Non nel senso che abbiamo due mondi, un Est e un Ovest, un
Cristianesimo e un Islam, ma abbiamo dei microscontri all’interno
della nostra stessa civiltà occidentale, in cui abbiamo minoranze e
maggioranze, segmenti diversi della società che comunicano molto
male tra loro. Lo scontro è al nostro interno ed è capillare.
Aggiungo
che la libertà di espressione, ad esempio, riferendomi agli
attentati in Francia, è un nostro valore che si contrapporrebbe alla
sensibilità dei musulmani. In realtà la libertà di espressione non
è nemmeno un valore nostro se pensiamo che Papa Francesco ha
dichiarato che ovviamente non si può uccidere in nome di Dio, però
se qualcuno offende qualcosa in cui credi (e ha fatto riferimento
alla madre) lui si deve aspettare da te un pugno.

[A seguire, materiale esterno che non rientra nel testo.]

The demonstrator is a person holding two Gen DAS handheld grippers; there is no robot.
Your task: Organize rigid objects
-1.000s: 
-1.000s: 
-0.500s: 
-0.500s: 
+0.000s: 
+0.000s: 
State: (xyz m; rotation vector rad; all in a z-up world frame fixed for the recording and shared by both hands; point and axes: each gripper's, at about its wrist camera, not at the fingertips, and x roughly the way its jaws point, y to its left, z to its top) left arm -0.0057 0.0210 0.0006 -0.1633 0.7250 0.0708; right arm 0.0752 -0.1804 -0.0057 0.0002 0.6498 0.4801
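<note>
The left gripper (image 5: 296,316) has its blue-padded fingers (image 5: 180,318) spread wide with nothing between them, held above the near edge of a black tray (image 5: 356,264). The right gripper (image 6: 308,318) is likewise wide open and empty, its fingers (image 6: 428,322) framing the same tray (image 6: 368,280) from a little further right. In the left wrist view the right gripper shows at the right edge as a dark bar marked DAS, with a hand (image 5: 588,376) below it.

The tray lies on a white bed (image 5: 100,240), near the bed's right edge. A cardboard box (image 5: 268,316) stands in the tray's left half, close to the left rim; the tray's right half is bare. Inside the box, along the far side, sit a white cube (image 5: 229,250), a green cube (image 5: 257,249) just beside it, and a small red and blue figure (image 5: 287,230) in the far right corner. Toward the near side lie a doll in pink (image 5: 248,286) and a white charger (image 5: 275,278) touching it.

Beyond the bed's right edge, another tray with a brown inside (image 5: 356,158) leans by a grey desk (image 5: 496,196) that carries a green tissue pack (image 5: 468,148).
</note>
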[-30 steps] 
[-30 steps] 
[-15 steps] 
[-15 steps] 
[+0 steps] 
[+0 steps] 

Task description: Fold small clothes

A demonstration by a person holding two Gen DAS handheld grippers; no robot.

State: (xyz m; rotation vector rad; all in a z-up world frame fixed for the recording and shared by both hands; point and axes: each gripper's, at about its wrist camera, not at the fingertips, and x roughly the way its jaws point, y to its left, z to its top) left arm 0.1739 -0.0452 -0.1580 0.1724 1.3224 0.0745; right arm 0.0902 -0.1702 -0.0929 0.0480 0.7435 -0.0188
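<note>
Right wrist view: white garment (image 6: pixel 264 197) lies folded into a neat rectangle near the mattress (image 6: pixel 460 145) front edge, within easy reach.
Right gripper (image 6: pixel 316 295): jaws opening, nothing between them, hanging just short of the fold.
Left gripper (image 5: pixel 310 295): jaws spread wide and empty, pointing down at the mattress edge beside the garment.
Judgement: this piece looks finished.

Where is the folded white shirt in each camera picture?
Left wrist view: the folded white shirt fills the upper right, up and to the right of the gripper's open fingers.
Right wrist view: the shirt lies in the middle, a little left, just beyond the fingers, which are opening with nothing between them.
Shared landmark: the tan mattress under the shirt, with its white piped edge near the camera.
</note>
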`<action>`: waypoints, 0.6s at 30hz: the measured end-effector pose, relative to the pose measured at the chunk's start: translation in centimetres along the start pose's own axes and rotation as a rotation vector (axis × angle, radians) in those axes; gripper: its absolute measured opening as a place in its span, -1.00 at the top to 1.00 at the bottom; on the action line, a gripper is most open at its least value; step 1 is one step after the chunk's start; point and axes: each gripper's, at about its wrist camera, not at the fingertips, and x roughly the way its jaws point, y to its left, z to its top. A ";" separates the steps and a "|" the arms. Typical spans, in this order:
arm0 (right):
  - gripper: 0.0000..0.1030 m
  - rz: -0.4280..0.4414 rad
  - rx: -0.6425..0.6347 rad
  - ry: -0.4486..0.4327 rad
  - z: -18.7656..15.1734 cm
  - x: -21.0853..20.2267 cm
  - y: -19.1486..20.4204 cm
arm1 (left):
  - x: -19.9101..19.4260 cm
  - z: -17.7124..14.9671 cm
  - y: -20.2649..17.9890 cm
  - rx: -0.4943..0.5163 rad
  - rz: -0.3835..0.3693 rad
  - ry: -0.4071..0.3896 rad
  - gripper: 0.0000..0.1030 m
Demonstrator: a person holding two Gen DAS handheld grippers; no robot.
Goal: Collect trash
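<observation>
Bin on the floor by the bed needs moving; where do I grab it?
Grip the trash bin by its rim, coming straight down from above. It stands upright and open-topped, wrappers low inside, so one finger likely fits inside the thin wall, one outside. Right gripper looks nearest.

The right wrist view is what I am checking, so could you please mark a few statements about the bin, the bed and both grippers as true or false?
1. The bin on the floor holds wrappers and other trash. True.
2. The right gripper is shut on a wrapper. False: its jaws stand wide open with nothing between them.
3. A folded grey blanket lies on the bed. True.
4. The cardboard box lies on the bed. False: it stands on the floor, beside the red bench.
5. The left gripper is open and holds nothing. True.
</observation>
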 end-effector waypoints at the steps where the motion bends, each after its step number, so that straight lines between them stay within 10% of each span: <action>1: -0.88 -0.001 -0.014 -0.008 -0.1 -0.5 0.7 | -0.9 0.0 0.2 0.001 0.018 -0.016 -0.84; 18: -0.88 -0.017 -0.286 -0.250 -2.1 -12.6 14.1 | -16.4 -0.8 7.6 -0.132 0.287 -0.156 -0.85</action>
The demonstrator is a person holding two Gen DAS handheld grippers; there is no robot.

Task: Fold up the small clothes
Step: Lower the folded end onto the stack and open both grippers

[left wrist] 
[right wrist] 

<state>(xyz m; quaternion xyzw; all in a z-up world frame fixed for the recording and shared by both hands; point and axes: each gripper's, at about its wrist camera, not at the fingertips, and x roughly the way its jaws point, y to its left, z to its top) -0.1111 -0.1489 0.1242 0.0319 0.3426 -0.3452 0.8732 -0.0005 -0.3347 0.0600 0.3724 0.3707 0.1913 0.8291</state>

La marcia dei
cinquanta capi di Stato a Parigi dopo l’attentato ha visto l’assenza
di Barak Obama: un’assenza clamorosa perchè gli Stati Uniti
dovrebbero incarnare il valore delle libertà, anche di espressione.
Questi sono due messaggi chiari di smarcamento e confermano che gli
scontri sono all’interno della nostra stessa civiltà.